Show the lines below that contain the string "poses".

START Data segment

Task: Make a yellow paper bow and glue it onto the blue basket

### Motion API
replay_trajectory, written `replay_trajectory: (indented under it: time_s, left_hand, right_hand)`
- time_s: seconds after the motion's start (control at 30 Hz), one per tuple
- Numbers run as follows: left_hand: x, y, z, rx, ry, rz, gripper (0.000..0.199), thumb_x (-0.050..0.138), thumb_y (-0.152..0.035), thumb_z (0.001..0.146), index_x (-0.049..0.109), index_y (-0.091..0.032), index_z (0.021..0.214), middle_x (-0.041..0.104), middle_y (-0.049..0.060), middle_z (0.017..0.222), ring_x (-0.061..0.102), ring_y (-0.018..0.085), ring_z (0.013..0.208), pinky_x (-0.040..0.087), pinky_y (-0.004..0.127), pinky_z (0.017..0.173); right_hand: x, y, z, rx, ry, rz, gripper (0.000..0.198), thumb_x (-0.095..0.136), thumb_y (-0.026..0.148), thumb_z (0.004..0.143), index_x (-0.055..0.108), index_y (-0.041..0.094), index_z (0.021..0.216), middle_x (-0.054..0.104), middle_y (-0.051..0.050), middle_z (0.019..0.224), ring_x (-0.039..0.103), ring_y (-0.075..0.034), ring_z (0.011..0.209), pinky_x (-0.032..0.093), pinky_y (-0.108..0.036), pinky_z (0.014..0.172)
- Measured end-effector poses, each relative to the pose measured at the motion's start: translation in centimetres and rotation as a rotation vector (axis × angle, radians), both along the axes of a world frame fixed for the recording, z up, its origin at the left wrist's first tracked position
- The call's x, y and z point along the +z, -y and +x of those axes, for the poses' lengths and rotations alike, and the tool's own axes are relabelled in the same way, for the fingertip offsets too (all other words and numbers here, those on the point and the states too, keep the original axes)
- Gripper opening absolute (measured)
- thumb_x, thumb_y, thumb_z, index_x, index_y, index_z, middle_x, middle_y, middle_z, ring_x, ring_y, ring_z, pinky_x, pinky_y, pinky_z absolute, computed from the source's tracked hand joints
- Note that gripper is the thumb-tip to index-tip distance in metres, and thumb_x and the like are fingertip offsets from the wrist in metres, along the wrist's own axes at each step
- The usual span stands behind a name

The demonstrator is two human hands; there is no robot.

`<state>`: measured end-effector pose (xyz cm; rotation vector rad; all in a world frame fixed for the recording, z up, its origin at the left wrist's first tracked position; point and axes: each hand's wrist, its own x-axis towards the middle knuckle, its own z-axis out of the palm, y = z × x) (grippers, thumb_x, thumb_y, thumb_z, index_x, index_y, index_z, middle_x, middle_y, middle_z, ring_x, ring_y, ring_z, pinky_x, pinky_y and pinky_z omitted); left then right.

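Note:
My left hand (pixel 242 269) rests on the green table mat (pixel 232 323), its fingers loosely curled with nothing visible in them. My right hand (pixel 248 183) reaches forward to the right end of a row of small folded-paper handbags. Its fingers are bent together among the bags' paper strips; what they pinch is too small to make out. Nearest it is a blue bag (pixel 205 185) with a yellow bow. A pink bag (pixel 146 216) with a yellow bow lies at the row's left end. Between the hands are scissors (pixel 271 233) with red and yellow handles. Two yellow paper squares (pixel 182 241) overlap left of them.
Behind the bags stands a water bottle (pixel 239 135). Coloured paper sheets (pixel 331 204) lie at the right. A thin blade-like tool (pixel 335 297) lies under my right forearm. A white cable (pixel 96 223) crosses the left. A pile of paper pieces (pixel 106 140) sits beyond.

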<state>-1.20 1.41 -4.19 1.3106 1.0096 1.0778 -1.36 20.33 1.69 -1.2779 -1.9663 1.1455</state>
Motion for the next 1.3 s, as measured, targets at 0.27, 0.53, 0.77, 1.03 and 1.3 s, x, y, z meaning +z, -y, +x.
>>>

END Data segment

:: Answer space ::
- Measured end-effector poses, each relative to the pose measured at the motion's start: translation in centimetres and rotation as a rotation vector (axis × angle, radians), both along the axes of a world frame fixed for the recording, z up, its origin at the left wrist's first tracked position
- The call's x, y and z point along the +z, -y and +x of those axes, for the poses' lengths and rotations alike, and the tool's own axes are relabelled in the same way, for the fingertip offsets too (all other words and numbers here, those on the point and the states too, keep the original axes)

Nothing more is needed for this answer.